# EXERCISE OBJECTIVE
Everything from the first line of the material below through the line containing "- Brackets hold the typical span" must be retyped exactly, and nothing past it.

DATA EXTRACTS below:

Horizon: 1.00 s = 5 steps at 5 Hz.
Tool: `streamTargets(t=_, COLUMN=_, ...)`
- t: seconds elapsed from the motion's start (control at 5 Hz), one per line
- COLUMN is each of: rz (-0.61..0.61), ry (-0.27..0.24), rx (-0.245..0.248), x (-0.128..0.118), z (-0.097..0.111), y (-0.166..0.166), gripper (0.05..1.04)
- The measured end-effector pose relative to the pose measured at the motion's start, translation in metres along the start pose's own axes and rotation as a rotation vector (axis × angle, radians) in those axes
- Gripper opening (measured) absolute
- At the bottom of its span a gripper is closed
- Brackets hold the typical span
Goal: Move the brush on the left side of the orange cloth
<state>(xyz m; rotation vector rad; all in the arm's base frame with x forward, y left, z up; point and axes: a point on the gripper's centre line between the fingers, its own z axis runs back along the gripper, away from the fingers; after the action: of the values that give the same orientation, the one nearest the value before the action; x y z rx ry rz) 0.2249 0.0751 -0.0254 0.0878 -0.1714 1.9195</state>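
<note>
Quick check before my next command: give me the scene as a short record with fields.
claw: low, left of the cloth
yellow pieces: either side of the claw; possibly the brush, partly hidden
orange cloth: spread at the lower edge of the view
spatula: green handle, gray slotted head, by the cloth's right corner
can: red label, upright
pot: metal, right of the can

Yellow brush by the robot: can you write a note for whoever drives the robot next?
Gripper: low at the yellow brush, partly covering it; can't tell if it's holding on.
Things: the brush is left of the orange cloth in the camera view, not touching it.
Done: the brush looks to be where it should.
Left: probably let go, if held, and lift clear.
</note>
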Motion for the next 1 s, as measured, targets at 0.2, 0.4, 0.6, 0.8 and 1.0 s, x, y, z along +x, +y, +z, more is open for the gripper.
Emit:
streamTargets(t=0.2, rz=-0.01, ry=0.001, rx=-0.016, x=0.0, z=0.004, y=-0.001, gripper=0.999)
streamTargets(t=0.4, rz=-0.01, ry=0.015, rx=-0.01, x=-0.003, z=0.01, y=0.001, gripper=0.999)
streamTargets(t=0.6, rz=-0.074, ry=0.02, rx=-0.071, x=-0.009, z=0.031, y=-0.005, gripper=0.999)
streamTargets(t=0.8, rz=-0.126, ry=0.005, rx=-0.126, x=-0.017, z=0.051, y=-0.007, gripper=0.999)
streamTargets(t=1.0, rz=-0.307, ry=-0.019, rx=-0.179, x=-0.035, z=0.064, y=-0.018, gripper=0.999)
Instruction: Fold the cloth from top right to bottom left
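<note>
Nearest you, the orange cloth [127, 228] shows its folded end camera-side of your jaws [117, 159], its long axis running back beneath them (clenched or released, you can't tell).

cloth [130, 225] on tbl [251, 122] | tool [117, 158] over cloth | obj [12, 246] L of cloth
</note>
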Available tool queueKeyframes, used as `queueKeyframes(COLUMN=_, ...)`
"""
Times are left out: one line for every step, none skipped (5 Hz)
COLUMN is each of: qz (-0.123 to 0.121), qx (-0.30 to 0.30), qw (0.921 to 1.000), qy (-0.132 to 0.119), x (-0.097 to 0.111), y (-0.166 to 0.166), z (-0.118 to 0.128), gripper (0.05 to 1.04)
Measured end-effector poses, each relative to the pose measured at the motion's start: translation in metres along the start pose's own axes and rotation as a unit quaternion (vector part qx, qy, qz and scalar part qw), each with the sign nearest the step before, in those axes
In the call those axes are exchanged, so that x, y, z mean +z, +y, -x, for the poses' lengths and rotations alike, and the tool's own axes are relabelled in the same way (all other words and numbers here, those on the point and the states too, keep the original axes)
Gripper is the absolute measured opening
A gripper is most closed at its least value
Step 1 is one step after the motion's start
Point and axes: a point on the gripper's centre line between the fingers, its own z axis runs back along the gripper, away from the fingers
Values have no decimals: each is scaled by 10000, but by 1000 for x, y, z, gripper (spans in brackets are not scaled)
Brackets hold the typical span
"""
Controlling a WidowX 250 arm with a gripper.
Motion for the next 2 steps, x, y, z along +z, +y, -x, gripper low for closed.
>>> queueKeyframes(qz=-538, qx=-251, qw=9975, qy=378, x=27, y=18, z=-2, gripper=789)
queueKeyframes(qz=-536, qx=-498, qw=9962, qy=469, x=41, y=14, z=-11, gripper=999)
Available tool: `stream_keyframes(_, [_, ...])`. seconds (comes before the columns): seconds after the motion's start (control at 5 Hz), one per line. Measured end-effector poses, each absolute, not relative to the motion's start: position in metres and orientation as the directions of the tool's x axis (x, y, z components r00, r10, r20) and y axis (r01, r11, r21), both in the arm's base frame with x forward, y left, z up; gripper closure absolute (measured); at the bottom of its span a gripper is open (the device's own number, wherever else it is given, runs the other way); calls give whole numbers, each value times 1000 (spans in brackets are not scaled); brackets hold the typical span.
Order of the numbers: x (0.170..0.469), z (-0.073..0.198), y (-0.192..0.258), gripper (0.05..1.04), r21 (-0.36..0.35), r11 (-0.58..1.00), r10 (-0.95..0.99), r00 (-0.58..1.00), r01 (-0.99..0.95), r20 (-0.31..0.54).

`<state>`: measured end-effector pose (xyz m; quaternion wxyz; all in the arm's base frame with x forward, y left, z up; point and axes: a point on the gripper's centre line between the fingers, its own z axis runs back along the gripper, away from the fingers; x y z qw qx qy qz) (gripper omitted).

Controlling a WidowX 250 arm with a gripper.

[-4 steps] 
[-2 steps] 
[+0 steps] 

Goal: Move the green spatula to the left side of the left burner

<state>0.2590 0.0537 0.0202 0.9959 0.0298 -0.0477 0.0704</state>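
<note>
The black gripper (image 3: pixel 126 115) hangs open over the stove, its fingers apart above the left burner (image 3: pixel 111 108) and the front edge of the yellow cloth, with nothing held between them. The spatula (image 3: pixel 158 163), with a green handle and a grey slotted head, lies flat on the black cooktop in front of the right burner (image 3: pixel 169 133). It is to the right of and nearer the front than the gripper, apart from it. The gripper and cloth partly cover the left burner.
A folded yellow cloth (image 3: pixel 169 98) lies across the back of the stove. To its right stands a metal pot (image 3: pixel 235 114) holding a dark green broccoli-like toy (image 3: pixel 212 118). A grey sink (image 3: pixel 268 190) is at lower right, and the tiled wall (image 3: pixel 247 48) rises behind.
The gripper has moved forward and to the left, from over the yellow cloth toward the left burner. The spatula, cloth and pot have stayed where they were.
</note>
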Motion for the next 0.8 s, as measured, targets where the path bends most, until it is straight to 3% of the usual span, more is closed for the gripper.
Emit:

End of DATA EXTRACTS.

# FINAL ANSWER
Horizon: 1.00 s = 5 steps at 5 Hz.
Tool: `streamTargets(t=_, COLUMN=_, ...)`
- t: seconds elapsed from the motion's start (control at 5 Hz), one per line
- COLUMN is each of: rz (-0.61..0.61), ry (-0.27..0.24), rx (-0.245..0.248), x (-0.128..0.118), z (-0.097..0.111), y (-0.166..0.166), gripper (0.05..1.04)
- The measured end-effector pose relative to the pose measured at the motion's start, translation in metres along the start pose's own axes and rotation as a rotation vector (axis × angle, radians) in those axes
- Gripper opening (measured) absolute
- At the bottom of its span a gripper is closed
- Brackets hold the typical span

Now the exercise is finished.